Wira mengangguk setuju. "Iya … biasanya kami cuma bercanda, tapi sekarang kayaknya beneran parah."

Wisnu mengangkat wajahnya, menatap mereka dengan ekspresi putus asa. "Yakaan?" keluhnya. "Ugh, kenapa bisa begini?"

Wira menyilangkan tangan di dadanya, menghela napas. "Aku nggak tahu apa yang terjadi antara kau dan Nona Vaya, tapi … ada sesuatu di matanya tadi. Sesuatu yang..."

"Menyeramkan?" Wisnu menebak.

Wira dan Tama langsung mengangguk bersamaan.

"Yap. Itu."

Mereka bertiga terdiam sejenak, seakan sedang memproses ulang semua kejadian yang baru saja terjadi.
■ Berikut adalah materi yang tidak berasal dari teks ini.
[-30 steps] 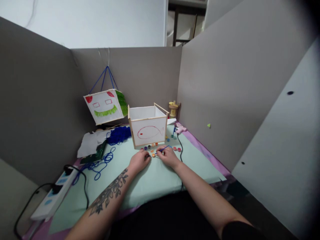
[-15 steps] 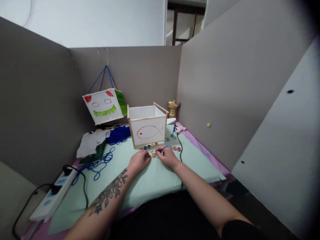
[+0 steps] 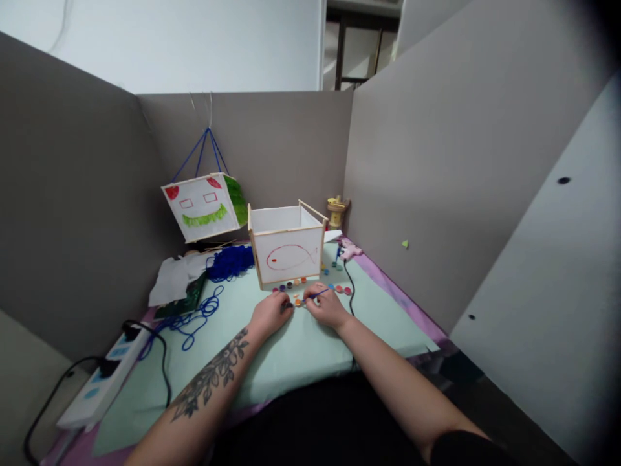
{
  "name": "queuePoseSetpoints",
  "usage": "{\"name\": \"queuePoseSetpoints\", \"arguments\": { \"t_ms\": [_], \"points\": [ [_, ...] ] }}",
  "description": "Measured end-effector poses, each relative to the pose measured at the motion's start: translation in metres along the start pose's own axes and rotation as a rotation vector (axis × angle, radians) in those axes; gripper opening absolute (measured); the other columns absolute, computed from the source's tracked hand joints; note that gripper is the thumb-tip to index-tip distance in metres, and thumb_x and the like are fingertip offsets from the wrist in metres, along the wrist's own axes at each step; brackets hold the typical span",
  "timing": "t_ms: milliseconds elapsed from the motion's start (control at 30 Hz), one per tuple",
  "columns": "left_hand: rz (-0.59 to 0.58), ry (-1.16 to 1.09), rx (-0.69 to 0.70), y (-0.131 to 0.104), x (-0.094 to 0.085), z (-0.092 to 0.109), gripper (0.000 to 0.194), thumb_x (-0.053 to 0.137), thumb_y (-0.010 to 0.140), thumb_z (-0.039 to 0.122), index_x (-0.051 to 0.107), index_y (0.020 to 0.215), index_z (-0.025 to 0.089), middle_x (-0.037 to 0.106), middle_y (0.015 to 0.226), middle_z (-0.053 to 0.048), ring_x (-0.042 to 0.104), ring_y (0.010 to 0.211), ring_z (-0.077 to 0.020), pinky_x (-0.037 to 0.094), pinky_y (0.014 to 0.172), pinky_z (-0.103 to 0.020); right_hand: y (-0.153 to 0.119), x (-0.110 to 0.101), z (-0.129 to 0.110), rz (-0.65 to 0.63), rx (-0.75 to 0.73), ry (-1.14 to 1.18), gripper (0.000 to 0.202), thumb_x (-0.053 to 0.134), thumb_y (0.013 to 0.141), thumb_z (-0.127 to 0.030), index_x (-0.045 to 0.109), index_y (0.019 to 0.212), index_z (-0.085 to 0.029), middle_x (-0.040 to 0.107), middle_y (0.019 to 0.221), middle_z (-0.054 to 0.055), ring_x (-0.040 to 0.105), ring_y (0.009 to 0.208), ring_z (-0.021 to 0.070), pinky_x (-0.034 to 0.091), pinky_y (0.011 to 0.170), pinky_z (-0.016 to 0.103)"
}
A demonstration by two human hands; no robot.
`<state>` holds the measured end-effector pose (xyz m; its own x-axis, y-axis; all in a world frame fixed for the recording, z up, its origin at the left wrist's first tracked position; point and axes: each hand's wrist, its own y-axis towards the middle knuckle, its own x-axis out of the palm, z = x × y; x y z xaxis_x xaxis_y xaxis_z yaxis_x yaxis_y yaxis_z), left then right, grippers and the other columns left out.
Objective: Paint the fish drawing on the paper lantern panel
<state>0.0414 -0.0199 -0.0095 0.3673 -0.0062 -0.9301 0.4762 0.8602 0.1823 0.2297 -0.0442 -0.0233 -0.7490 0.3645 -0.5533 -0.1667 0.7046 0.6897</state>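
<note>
My right hand (image 3: 328, 308) pinches a thin blue paintbrush (image 3: 318, 294), its tip end toward a small orange paint pot (image 3: 297, 302). Just left of that pot, my left hand (image 3: 272, 313) is closed with its fingers curled down. A small dark thing shows at its fingertips, too small to name. Behind both hands stands an open-topped white box (image 3: 286, 239) with wooden stick edges. Its front panel carries a red outline of a fish (image 3: 291, 257) with a red eye. Several more paint pots (image 3: 290, 285) sit along the foot of the box.
A painted lantern-like box (image 3: 204, 206) hangs by blue cords at the back left. Blue yarn (image 3: 230, 262) lies below it, beside white paper (image 3: 169, 279). A pink glue gun (image 3: 350, 248) with a black cable rests at right. A power strip (image 3: 104, 378) is at left.
My right hand and the paintbrush have shifted slightly to the right and down. My left hand stays nearly where it was.
</note>
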Motion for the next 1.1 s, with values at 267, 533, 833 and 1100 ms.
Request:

Lalu Tama menepuk bahu Wisnu dengan ekspresi kasihan. "Yah, apapun yang terjadi … selamat berjuang, bro."

Wisnu hanya bisa mendesah dalam-dalam.

"Terima kasih," katanya lemas. "Aku sangat membutuhkannya."

Mereka bertiga tertawa kecil, tapi tidak ada yang benar-benar merasa ringan.

Akhirnya, toko pun tutup, dan satu per satu mereka pulang.

Saat Wisnu mengayuh sepedanya di jalan yang sepi, pikirannya masih dipenuhi oleh kata-kata Vaya.

Bukan hanya tentang bagaimana ia berbicara, tetapi juga bagaimana ia menatapnya.